* **Assigned task**
Give the count of lines in the records below that contain "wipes", with no other words.

---- Entries shown

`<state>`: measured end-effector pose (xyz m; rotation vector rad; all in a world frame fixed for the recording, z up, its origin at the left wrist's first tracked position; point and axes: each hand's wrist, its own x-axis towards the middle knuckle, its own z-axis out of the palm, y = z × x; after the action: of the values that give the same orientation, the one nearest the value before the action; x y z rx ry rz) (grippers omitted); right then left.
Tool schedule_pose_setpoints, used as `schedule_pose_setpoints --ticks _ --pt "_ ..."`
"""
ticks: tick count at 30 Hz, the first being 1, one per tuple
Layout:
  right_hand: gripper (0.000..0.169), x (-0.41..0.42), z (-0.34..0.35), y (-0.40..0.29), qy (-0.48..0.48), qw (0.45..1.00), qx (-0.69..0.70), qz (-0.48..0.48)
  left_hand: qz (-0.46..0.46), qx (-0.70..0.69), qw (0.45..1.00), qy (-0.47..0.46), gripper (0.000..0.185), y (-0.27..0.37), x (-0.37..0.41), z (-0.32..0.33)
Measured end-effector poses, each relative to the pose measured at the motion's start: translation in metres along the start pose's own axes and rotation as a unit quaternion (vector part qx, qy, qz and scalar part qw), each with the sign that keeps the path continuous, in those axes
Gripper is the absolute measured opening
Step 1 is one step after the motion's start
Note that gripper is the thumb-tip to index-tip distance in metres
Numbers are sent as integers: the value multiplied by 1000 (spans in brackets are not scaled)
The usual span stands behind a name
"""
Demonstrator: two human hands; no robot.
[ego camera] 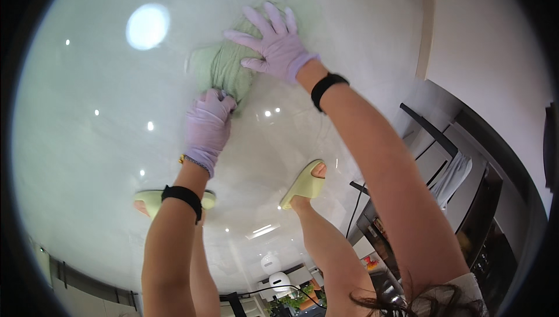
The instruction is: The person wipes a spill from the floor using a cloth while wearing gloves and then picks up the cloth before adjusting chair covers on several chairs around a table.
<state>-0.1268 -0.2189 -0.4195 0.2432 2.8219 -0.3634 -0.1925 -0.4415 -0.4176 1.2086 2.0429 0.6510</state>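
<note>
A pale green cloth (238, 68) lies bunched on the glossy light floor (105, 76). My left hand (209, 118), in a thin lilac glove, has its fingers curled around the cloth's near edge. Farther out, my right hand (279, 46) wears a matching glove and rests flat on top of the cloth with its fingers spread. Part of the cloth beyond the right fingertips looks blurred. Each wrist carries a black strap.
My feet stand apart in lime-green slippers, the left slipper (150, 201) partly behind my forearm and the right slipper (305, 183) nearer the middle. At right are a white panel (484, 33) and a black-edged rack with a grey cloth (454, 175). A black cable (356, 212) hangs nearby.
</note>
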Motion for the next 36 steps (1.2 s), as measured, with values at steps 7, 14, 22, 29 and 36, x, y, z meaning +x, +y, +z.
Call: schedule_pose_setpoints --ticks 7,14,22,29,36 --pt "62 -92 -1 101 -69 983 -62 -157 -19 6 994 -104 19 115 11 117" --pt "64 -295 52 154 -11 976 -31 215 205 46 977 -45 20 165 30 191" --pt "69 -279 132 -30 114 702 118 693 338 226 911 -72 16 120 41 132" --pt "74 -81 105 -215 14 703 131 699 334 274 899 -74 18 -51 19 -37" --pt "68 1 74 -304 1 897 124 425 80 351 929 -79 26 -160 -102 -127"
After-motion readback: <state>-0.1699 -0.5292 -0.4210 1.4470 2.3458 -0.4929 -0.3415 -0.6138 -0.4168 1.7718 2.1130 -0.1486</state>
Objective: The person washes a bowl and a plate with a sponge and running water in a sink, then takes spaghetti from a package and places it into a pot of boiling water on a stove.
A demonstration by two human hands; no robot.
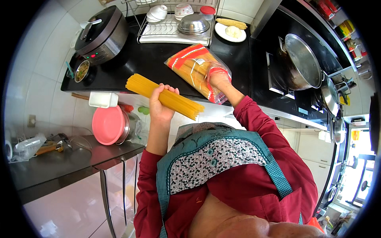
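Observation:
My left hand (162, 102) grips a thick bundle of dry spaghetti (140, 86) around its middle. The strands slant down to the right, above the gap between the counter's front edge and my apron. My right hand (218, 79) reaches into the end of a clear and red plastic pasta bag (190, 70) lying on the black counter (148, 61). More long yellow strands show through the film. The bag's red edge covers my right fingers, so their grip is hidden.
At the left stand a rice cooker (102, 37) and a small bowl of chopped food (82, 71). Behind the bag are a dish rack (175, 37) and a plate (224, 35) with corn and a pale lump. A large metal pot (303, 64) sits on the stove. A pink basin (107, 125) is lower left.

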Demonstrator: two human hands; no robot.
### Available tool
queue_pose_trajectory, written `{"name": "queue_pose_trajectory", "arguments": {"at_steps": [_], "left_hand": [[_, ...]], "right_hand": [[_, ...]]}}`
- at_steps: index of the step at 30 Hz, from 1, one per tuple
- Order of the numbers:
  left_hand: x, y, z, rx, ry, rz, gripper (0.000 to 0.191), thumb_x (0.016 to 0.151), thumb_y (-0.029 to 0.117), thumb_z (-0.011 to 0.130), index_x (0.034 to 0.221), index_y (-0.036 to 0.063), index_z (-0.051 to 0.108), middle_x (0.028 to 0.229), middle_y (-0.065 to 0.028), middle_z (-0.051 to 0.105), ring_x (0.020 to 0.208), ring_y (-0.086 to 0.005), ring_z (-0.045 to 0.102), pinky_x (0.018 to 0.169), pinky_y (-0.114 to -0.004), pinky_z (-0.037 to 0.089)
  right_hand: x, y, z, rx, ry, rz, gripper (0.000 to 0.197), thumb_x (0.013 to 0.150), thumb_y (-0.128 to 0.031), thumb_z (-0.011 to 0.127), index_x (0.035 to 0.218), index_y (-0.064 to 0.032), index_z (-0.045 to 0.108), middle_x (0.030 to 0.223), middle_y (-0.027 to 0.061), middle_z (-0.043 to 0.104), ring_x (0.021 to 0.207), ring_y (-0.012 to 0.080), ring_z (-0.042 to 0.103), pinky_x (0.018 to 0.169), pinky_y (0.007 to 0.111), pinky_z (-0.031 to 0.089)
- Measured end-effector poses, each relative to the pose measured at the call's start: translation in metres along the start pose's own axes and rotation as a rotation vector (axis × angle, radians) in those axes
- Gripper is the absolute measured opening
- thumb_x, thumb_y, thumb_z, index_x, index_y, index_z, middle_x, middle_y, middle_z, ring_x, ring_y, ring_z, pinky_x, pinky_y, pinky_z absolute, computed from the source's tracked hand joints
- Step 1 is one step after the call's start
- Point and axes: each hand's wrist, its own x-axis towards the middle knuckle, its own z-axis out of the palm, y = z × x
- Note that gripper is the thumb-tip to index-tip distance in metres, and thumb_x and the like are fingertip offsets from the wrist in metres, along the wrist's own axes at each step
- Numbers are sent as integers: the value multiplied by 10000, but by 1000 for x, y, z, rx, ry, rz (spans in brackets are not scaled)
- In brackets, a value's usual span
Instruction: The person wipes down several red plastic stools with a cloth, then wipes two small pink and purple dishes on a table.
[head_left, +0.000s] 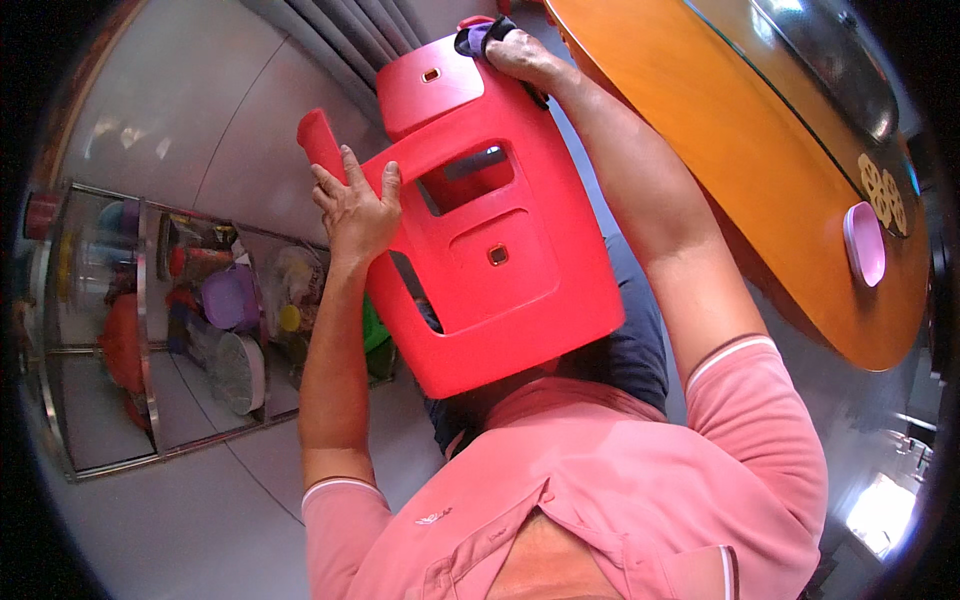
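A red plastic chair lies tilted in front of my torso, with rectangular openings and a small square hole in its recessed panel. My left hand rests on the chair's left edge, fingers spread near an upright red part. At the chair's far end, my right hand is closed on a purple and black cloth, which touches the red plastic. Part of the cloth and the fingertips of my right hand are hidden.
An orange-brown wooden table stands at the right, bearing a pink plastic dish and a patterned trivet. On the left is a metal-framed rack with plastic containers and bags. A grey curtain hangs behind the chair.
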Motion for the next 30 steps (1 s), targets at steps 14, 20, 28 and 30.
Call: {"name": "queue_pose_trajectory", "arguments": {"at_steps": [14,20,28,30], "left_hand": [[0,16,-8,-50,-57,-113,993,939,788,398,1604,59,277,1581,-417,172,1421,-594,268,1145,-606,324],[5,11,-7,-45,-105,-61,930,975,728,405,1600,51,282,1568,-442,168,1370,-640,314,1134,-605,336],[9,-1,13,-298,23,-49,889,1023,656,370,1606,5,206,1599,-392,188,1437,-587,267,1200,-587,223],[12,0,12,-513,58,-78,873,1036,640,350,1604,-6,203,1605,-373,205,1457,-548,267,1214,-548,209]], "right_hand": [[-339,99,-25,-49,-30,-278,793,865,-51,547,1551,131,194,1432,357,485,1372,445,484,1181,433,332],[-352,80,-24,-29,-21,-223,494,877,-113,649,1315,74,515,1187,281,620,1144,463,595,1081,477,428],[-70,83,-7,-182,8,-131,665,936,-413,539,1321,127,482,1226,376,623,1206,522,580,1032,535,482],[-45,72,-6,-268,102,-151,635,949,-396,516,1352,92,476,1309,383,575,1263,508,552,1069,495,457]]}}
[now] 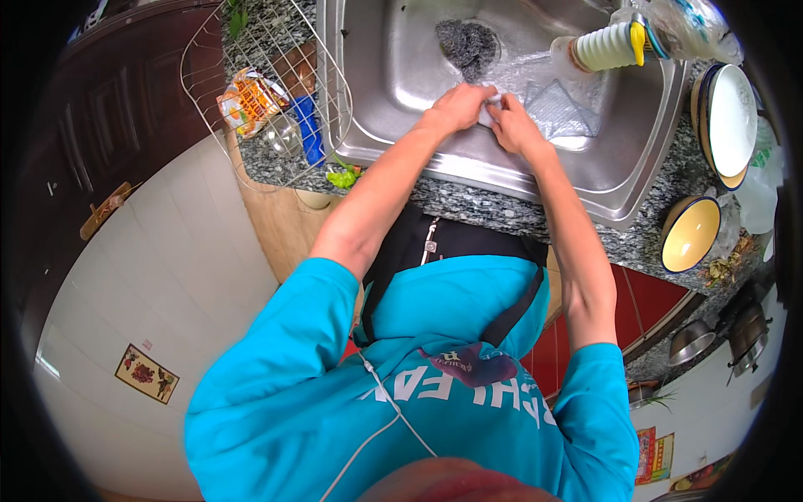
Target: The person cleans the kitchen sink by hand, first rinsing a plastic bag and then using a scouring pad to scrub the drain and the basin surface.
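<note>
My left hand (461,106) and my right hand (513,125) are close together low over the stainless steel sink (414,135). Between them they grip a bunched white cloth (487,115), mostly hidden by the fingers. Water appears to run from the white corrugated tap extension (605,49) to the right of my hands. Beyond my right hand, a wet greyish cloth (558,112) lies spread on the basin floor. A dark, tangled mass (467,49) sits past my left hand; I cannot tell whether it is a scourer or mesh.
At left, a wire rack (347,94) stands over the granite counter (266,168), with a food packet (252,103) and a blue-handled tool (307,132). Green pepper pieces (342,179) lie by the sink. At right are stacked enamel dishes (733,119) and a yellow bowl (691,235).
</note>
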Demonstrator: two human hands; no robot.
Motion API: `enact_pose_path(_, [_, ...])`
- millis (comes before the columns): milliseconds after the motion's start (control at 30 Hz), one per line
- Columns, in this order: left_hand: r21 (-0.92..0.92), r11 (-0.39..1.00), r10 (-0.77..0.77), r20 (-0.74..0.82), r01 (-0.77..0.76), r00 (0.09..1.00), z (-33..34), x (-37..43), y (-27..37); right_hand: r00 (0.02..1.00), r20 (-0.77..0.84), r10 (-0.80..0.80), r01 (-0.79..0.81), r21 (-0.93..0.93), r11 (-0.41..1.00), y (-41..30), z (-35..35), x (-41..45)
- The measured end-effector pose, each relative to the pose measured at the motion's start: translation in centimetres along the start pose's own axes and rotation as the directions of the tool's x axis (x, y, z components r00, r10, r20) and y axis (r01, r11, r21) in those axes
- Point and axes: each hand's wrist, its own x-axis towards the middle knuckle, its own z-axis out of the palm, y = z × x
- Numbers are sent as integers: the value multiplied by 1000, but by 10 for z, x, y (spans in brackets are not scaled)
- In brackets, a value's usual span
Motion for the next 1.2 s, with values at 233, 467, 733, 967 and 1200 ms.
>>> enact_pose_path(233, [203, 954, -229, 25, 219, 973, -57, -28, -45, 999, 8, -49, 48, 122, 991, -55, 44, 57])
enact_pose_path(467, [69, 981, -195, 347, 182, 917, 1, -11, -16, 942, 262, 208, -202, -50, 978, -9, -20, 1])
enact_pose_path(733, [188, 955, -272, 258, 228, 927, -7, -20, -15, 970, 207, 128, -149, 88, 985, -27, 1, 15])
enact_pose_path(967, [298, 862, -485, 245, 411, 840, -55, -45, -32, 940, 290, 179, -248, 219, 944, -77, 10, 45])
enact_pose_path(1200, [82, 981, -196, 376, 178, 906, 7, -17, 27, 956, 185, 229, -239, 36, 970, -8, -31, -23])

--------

* **Answer space**
2